◆ Work instruction
Exclude the pictures and reproduce the remaining data exactly as written.

◆ Data provided
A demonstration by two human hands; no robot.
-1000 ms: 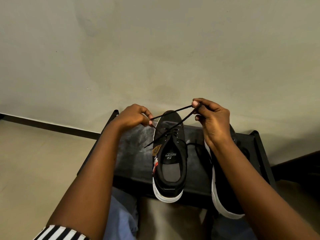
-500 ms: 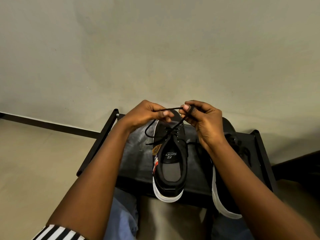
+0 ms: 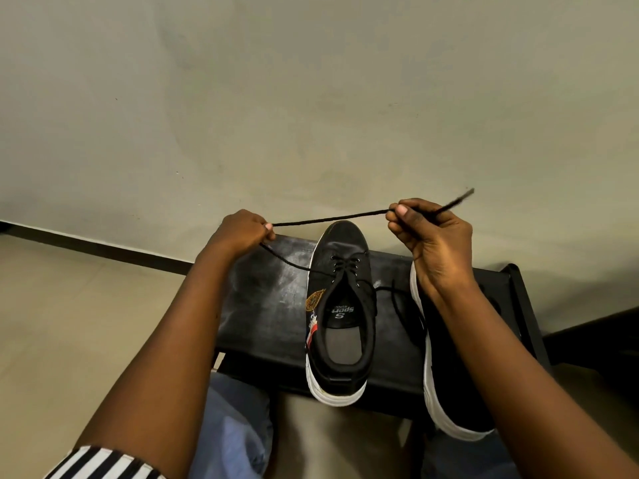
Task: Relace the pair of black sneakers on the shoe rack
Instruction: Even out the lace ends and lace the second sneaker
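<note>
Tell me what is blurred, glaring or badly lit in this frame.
Head view: the lace tip beyond the right hand is motion-smeared, the lace stretched to the left hand is sharp; the rack top left of the sneaker shows a pale sheen or scuffing; light is soft and dim.

The light is soft and rather dim, with a warm, greenish tone on the wall (image 3: 311,81). The dark top of the shoe rack (image 3: 273,292) shows a pale sheen on its left part, so light falls from above. A soft shadow lies on the wall to the right of the rack. The free end of the lace (image 3: 461,197), beyond the right hand (image 3: 435,243), is blurred. Near the lower edge the forearms look stretched by the wide lens.
</note>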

◆ Solution to the exercise
A demonstration by two human hands; no robot.
-1000 ms: 
-500 ms: 
+0 ms: 
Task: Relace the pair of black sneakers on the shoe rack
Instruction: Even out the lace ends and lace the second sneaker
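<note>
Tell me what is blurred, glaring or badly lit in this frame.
Head view: the lace tip beyond the right hand is motion-smeared, the lace stretched to the left hand is sharp; the rack top left of the sneaker shows a pale sheen or scuffing; light is soft and dim.

The light is soft and rather dim, with a warm, greenish tone on the wall (image 3: 311,81). The dark top of the shoe rack (image 3: 273,292) shows a pale sheen on its left part, so light falls from above. A soft shadow lies on the wall to the right of the rack. The free end of the lace (image 3: 461,197), beyond the right hand (image 3: 435,243), is blurred. Near the lower edge the forearms look stretched by the wide lens.
</note>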

That is the complete output for this exercise.